On the day the Taliban arrived in her town in Afghanistan, Naheed Farid became a prisoner in her own home.
She remembers walking with her mother to her old school in 1995, her face covered for the first time in her life. She saw a man with a gun sitting out front, black smoke rising behind him.
“They burned my books, they burned my chairs, they burned my school. They burned my hopes that day,” she said.
On Monday, Farid, now 27 and the youngest member of Afghanistan’s Parliament, listened at Wellesley College as Secretary of State Hillary Rodham Clinton called for more women to do what Farid has done: dedicate themselves to building democracyin their countries.
Clinton appeared at her alma mater as Wellesley opened the new Women in Public Service Institute.
A year after the protests and revolutions of the Arab Spring roiled the Middle East and North Africa, Clinton warned that the fragile democracies now emerging could shut women out if they do not make their voices heard.

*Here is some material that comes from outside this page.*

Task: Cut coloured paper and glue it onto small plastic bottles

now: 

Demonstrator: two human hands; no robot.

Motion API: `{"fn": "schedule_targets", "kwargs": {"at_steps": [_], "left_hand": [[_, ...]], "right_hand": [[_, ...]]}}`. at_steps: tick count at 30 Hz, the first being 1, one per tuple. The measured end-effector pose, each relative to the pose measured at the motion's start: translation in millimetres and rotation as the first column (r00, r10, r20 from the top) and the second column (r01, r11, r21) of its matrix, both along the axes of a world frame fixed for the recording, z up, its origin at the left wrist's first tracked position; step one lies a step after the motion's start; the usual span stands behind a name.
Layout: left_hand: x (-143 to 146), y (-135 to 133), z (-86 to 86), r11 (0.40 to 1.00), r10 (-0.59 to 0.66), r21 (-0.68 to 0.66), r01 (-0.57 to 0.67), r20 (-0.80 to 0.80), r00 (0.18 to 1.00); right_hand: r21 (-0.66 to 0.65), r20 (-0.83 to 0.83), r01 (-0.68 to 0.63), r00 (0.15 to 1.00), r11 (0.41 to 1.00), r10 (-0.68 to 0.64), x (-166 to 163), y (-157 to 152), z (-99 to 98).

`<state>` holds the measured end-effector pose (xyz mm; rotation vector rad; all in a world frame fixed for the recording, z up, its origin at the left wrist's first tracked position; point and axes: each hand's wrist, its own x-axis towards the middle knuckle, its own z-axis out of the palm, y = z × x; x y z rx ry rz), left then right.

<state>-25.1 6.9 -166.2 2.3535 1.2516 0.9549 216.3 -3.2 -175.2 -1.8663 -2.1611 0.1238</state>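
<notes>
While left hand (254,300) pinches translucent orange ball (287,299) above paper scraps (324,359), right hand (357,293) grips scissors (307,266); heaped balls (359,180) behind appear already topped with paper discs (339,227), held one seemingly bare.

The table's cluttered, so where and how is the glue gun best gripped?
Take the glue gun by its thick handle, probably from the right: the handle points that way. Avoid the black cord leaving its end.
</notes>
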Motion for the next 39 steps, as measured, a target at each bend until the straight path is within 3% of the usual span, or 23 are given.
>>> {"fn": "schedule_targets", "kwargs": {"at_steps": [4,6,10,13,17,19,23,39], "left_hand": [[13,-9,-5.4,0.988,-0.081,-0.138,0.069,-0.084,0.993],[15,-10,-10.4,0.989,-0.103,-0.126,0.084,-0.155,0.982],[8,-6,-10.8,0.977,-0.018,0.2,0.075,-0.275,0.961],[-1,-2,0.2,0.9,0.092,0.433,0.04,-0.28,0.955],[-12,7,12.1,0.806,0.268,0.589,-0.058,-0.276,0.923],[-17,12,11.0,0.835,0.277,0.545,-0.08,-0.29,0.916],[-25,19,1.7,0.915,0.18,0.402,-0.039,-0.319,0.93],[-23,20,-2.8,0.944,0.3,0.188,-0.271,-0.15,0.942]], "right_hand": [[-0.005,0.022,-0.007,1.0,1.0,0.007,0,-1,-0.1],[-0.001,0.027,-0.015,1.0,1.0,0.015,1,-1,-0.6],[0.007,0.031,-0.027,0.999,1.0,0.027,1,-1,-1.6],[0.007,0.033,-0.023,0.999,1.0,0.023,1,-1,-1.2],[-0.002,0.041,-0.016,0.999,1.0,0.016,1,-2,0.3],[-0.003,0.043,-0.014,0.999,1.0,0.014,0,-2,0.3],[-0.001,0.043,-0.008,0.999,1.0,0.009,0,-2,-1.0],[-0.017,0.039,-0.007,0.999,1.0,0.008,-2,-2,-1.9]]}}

“If you do not participate, others will hijack your revolution,” she said. “They will very often begin, from the first day, to undermine the hopes and aspirations that you were protesting for.”
The institute is part of the Women in Public Service Project, which was founded by Clinton, the US Department of State, and the sister schools Wellesley, Barnard, Bryn Mawr, Mount Holyoke, and Smith, with the goal of putting more women into political leadership positions around the world.
Former secretary of state Madeleine Albright, another Wellesley alumna, also spoke at the opening.
At Wellesley, 50 delegates – rising leaders from 21 countries in the midst of political and social transformation – will plunge into a two-week intensive course on the nuts and bolts of political leadership. They will learn how to move legislation, hold a press conference, negotiate a peace agreement, skills that Clinton said mark the transition “from protest to politics.”
The institute will be held at a different founding school each year, said Clinton.
Many of the Wellesley delegates, according to the college, participated in the Arab Spring, a series of uprisings that began in December of 2010 when the citizens of Tunisia revolted against dictator Zine El Abidine Ben Ali. Ben Ali fled the country a month later. A wave of protests followed, toppling governments in Egypt, Yemen, and Libya.
“You are among the young people transforming a region and inspiring the world,” Clinton told them. “We are looking to you for your leadership to turn the promise of change into real and lasting progress.”